In the context of cotton, fashion brands are increasingly advertising garments that are made of organic cotton and claiming that organic cotton farming needs less water, when in fact organic cotton consumes 10 percent more water per tonne of seed cotton than conventional production. Despite this, brands including H&M, have recently claimed on their websites that clothes made of organic cotton uses 87-88 percent less water than those made of conventional cotton – based on the Higg MSI.
The Great Green Washing Machine report states this claim is misleading because it asserts that it is the organic production system that accounts for the difference in water consumption, when in fact it is just rainfall. Lower yields versus pollution Fashion avidly promotes organic farming as a solution to many of the industry’s impact problems. Switching to organic production, however, means lower yields and so higher prices. More land will have to be put under cultivation for crops, as well as for the livestock needed to produce organic fertilizer. More land under cultivation will, in turn, reduce biodiversity.
Another overlooked issue with organic farming is the animal manure that is widely used as fertilizer. Indeed manure – animal dung used to fertilize land – is a key overlooked aspect in most calculations of what makes different fibers sustainable or otherwise. The report iterates it is unacceptable that sustainable fashion simply whitewashes the negative impacts of the use of manure in organic cotton production from the picture and presses farmers to convert to organic systems without ever having undertaken any studies whatsoever of the potential for such cultivation to impact negatively on sustainable development goals.

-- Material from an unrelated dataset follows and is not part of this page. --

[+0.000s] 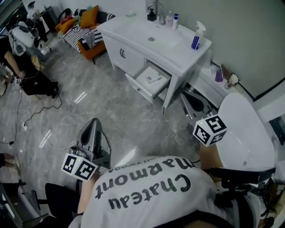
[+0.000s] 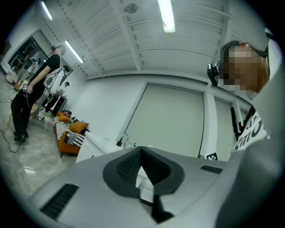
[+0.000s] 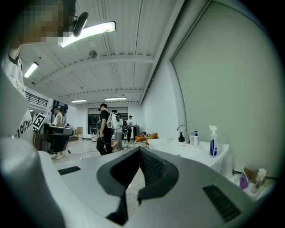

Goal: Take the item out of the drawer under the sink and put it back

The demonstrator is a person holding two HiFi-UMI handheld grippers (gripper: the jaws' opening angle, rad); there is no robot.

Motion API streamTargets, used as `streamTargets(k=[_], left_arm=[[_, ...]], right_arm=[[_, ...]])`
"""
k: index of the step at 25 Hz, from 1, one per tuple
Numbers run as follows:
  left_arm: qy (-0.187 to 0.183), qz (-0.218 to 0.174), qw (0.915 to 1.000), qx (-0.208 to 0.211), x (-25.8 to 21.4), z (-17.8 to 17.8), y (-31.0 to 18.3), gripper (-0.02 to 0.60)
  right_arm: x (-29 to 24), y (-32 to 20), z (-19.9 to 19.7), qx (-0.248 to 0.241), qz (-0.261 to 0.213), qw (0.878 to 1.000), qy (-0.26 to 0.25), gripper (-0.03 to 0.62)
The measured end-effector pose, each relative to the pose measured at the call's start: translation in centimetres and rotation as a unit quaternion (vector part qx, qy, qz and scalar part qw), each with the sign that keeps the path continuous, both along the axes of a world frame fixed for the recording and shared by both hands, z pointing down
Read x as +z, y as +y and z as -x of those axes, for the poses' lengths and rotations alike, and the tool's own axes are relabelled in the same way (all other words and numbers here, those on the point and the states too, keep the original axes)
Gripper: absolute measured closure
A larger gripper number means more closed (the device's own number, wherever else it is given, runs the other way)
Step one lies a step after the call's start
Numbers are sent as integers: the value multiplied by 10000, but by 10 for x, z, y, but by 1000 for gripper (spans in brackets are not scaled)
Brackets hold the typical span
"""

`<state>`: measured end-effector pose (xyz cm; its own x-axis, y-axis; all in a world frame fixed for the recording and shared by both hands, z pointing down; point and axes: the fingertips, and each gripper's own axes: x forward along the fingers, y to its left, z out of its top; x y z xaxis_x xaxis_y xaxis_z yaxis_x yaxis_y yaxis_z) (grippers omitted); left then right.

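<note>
White and small, a flat item (image 1: pixel 153 79) lies inside the open white drawer (image 1: pixel 139 89), which is pulled out from the front of a white vanity cabinet (image 1: pixel 126 55). What the item is cannot be made out at this distance. The drawer sits just below the cabinet's white tabletop (image 1: pixel 180 52), which holds a shallow white sink basin (image 1: pixel 151 38).

At the back of the tabletop stand a metal faucet (image 1: pixel 156 9), a dark pump bottle (image 1: pixel 152 16) and two small bottles (image 1: pixel 172 18). A blue-and-white spray bottle (image 1: pixel 196 37) stands near the tabletop's right end.

Both grippers are well away from the drawer, over the grey marble-patterned floor (image 1: pixel 102 107). The grey left gripper (image 1: pixel 94 121) is low at the left of the head view. Its dark ribbed fingers (image 2: pixel 127 167) are pressed together with nothing between them. The grey right gripper (image 1: pixel 187 95) is to the right of the cabinet, its marker cube close to a white rounded fixture (image 1: pixel 245 133). Its fingers (image 3: pixel 153 169) also meet at the tips and are empty.

The person holding the grippers wears a white shirt with dark lettering (image 1: pixel 151 191), filling the bottom of the head view. Beyond the cabinet, at the far wall, is an orange sofa with striped and orange cushions (image 1: pixel 82 31). A person in dark clothing (image 1: pixel 29 71) stands at the far left, with cables trailing across the floor nearby.
</note>
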<state>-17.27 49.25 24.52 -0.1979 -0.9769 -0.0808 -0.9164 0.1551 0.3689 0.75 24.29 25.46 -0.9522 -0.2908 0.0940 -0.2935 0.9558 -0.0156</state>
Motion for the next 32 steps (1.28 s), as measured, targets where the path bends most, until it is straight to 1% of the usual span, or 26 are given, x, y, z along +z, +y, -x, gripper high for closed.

The paper argues that sustainability is complex and multi-faceted and that in fashion sustainability is not currently measured comprehensively or scientifically. Only environmental impact is examined and even that is not being accurately. The current simplistic system considers only one aspect of sustainability and assumes that anything that is either produced organically, or has the prefix ‘re’ (recycle, resale, rental), is automatically more sustainable. There is, however, no data to substantiate any of these claims and the reality is far more nuanced.
The simplest and quickest way to reduce the negative impact of fashion would be to increase the number of wears for every item produced. At present this is not considered in any system and it is self- evident that if consumers believe that as long as they rent, or purchase second-hand, or only choose ‘sustainable’ fibers, they can churn through as many different items as before, any improvements will be marginal at best (rental items “worn more than 40 times are not an improvement on the average of 80 wears per owner.
Moving towards meaningful criteria of sustainability metrics
The authors make five recommendations:
Fashion corporations and global policymakers must assess the socio-economic impacts of fiber production and place these front and center in any and all sustainability, claims, rankings, and labelling. Regulatory frameworks must include living wages. It is unscientific and illogical to assert that a garment is ‘sustainable’ based on fiber choice, when said garment was made by workers who were not paid a living wage. Governments must require fashion brands to provide comprehensive, accurate and verified sustainability information. Private corporations cannot be allowed to unilaterally decide upon the impact of different fibers. Global resources must be managed to promote the use of farmed fibers and co-products better. Reduce the use of plastic fibres.